GlaucomaBlog_June2018

The Changing Paradigm of Glaucoma Treatment

By Dr Brian Ang, FRANZCO FRCOphth FRCSEd

Back in the 2000s when I was an ophthalmology registrar training in the UK, the treatment options for glaucoma was reasonably straightforward.

The first line treatment was with topical eye drops, commonly prostaglandin analogues. If eye drops did not control the intraocular pressure (IOP) sufficiently, the only option was to proceed with filtration surgery, either with trabeculectomy or glaucoma drainage device implantation. If there was an angle closure component to the glaucoma, additional laser iridotomy and/or iridoplasty would be performed.

While eye drops and filtration surgery are effective at reducing IOP, both have multiple disadvantages. Eye drops are associated with ocular and systemic side effects, preservative-related ocular surface disease, and most importantly, compliance problems. If the patients could not or would not instil their drops as instructed, then there is no other option but to proceed with filtration surgery. Filtration surgery has a recovery time of a few weeks to months, with vision blurriness and quite a burdensome post-operative management for the first few weeks. There is also the risk of sight-threatening complications, such as from infection and prolonged low IOP. The decision to recommend glaucoma filtration surgery is therefore not to be taken lightly.

Fast forward to the 2010s, and suddenly the glaucoma treatment landscape seems vastly different. This is mainly due to two game changers: selective laser trabeculoplasty (SLT) and minimally-invasive glaucoma surgery (MIGS).

SLT is now edging towards becoming first-line therapy for open angle glaucoma. This is because SLT is just as effective as eye drops in reducing IOP, but at the same time eliminating virtually all the problems associated with eye drops, including compliance issues. SLT is safe, easy to perform in clinic, causes no/minimal pain or inflammation, does not damage the trabecular meshwork, and can be repeated multiple times. SLT has a success rate of around 80%, and requires repeat treatments (on average once every 6 to 18 months) to maintain its IOP-lowering effect.

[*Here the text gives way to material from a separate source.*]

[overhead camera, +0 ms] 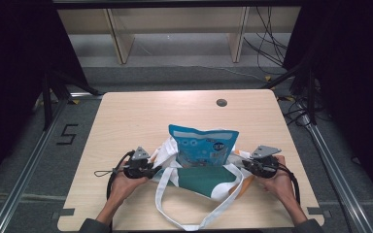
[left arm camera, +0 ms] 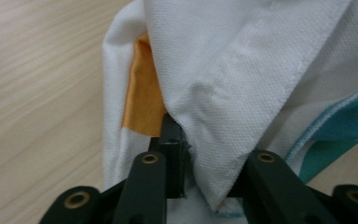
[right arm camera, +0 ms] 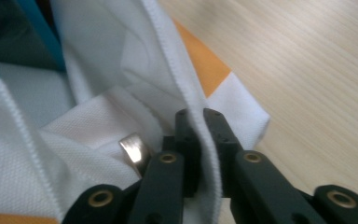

MIGS is rapidly becoming popular as the initial surgical option for mild-to-moderate glaucoma. By definition, MIGS procedures are quicker to perform, spares the conjunctiva for future filtration surgery, requires minimal post-operative management, and has significantly less risk of sight-threatening complications compared to filtration surgery. In Australia, MIGS procedures involve endoscopic laser or the intraocular implantation of a stent, usually at the same time as cataract surgery.

As a glaucoma specialist at Western Eye Specialists, I often offer these options to suitable patients, with improvement in IOP control and quality of life in the great majority of cases. The following two patients illustrate the benefits of SLT and MIGS perfectly.

The first is a Mandarin-speaking patient in her 30s who had become frustrated with the side effects of prostaglandin analogue drops following her diagnosis of normal tension glaucoma. Following SLT, her IOP has been maintained in the low teens and more importantly, without having to suffer any medication-related side effects.

The second is an Asian glaucoma patient in his 70s who was intolerant to virtually all eye drops, and despite having two SLT treatments, his IOP remained suboptimal in the high teens. As he wanted to avoid the risks of filtration surgery, I performed cataract surgery combined with stent implantation, and 6 months on, his IOP remains around 12 mmHg without any eye drops.

SLT and MIGS are options well worth considering, and we at Western Eye Specialists look forward to assisting your glaucoma patients with these procedures if appropriate.